If that is so, and I don’t doubt Folau’s sincerity, he could do worse than turn to the scripture according to Mathew 6:24 of the King James Bible which states: No man can serve two masters: for either he will hate the one, and love the other; or else he will hold to the one, and despise the other. Ye cannot serve God and mammon.
 
Former Prime Minister, Tony Abbott lost his seat of Warringah in part because he was a vocal opponent of same sex marriage. Sincere as he may have been, he chose to pursue his personal beliefs over the majority of those he was elected to represent which resulted in a crushing defeat in the last election. 
 
By comparison, when asked to comment on the RA matter by 7News, current Prime Minister, Scott Morrison who, like Folau, is a member of the Pentecostal Church (albeit a very different branch) had this to say, “I’m a Prime Minister and it’s not my job to be making these sorts of proclamations. I’m elected to run a country not to run a church or provide a running commentary on people’s theological positions.”

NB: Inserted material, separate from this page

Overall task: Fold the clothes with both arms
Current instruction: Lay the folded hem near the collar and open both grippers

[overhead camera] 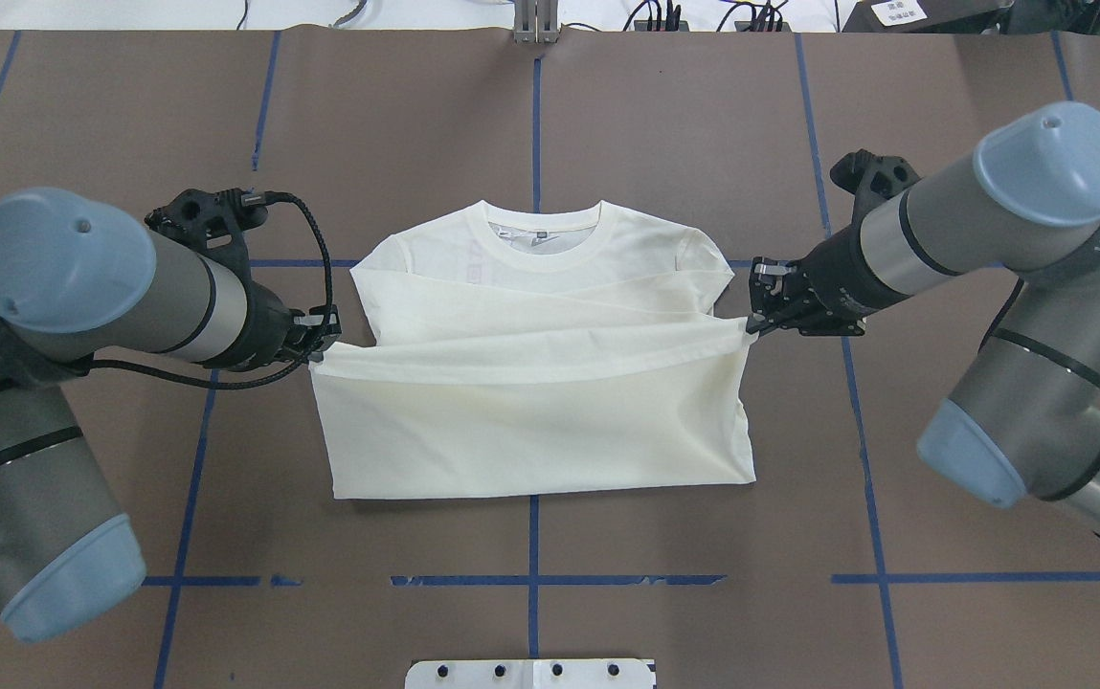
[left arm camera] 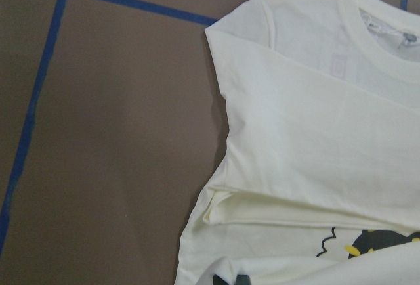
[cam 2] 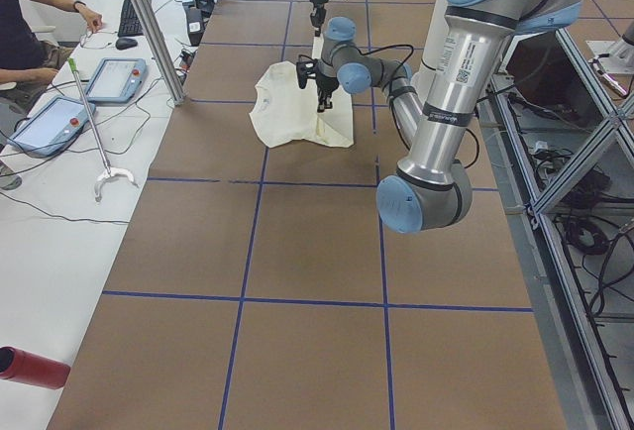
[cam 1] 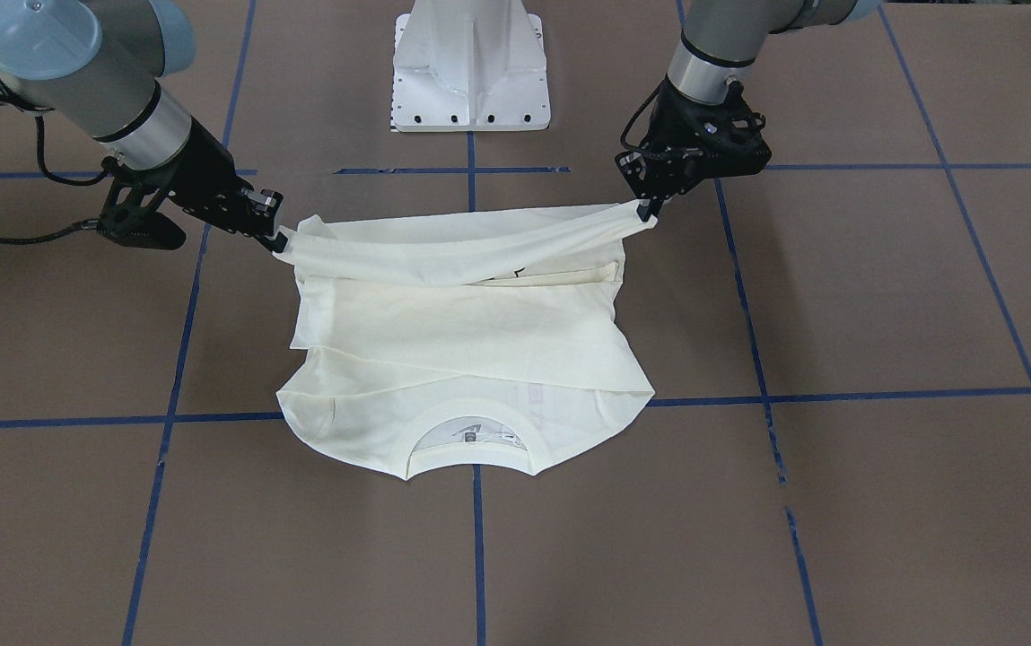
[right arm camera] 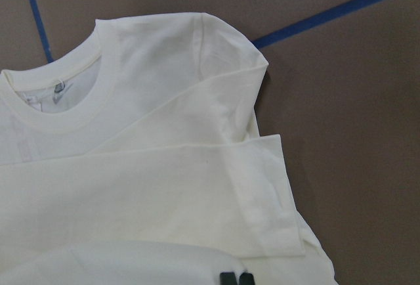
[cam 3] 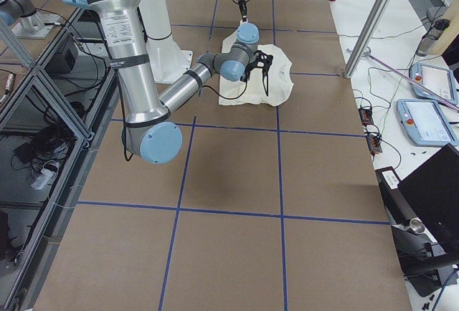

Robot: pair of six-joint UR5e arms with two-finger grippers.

Absolutely correct, Prime Minister. 
 
Izzy should take a leaf out of the PM’s book. The subtext is that things may be different if he was Scott Morrison, Private Citizen but as PM, his role is to bring the nation together not divide it. Izzy, RA pays you play rugby and to be an ambassador for their game not yours. 
 
Out of the last 30 columns Alan Jones has written for The Australian, all but a few are directed at RA, its administration and its CEO, Raelene Castle, in particular. In Jones inimitable style, he has gone out of his way to paint Rugby Australia as the Devil incarnate.
 
Perhaps he’s right. In which case Israel Folau should understand that he can’t spread the word of God while taking the Devil’s coin.